Inner Liberation in Acts 16
Acts 16:16-24 - A Neville Goddard interpretation
Read Acts 16 in context
Scripture Focus
Biblical Context
In Acts 16:16-24, a slave girl with a spirit of divination follows Paul, earning her masters money. Paul exorcises the spirit, the girl is freed, and her owners retaliate, leading to Paul and Silas being beaten and imprisoned—an outward drama that mirrors inner conflict and the path to deliverance.
Neville's Inner Vision
The scene is an inner drama of consciousness, not a mere event in history. The 'damsel' represents a persistent habit—the belief that one can foretell and control outcomes through clever means.

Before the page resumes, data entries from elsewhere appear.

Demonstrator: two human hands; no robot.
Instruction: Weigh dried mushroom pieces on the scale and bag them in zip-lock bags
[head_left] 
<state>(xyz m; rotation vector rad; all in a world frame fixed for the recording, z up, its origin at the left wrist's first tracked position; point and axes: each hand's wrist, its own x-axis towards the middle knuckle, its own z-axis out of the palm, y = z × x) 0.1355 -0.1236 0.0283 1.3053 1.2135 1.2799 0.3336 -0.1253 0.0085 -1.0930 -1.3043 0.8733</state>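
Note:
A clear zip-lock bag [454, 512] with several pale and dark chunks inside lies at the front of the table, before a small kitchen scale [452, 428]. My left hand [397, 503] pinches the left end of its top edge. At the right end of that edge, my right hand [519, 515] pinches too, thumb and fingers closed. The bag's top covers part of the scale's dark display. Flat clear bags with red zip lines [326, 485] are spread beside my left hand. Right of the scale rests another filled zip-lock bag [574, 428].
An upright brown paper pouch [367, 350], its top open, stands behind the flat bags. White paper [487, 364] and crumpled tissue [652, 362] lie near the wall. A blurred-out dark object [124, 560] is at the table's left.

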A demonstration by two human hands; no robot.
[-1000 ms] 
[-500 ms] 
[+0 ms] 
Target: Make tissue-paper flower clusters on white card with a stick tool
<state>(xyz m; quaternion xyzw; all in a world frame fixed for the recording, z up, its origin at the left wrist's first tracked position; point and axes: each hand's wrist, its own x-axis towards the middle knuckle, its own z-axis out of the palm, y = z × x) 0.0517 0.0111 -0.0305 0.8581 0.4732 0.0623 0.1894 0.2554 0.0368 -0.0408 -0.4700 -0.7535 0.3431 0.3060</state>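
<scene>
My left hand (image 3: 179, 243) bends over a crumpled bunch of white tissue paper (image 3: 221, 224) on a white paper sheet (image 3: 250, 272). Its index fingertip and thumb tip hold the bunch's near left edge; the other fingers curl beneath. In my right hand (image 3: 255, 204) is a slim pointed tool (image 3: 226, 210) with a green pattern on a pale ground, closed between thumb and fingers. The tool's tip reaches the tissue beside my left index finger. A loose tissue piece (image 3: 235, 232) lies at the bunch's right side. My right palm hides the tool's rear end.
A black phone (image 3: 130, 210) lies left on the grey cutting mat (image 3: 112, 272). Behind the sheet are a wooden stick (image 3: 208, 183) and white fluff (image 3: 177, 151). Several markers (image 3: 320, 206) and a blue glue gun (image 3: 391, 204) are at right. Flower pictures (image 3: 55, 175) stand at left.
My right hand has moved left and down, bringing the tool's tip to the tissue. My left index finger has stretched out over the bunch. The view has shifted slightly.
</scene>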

The 'spirit of divination' stands for a mind-identification with external signs as power. The masters symbolize attachments to that belief, a social ego clinging to perceived external advantage. Paul’s command, 'I command thee,' is the moment you refuse that grip within yourself and name the old belief as departing. When the spirit leaves, it signals the immediate shift possible in consciousness—the inner liberation that precedes any outer change. The ensuing beating and imprisonment illustrate the outer world reacting to a new inner state; yet the true gospel here is that salvation begins in the I AM, the awakening of consciousness to its own sovereign power. In Neville’s terms, deliverance is the experiential realization that you are the presence that commands and liberates.
Practice This Now
Imaginatively, sit quietly and declare, 'I AM the salvation; all old powers depart now.' Feel the release as a door opens within you and carry that new state into your day with you.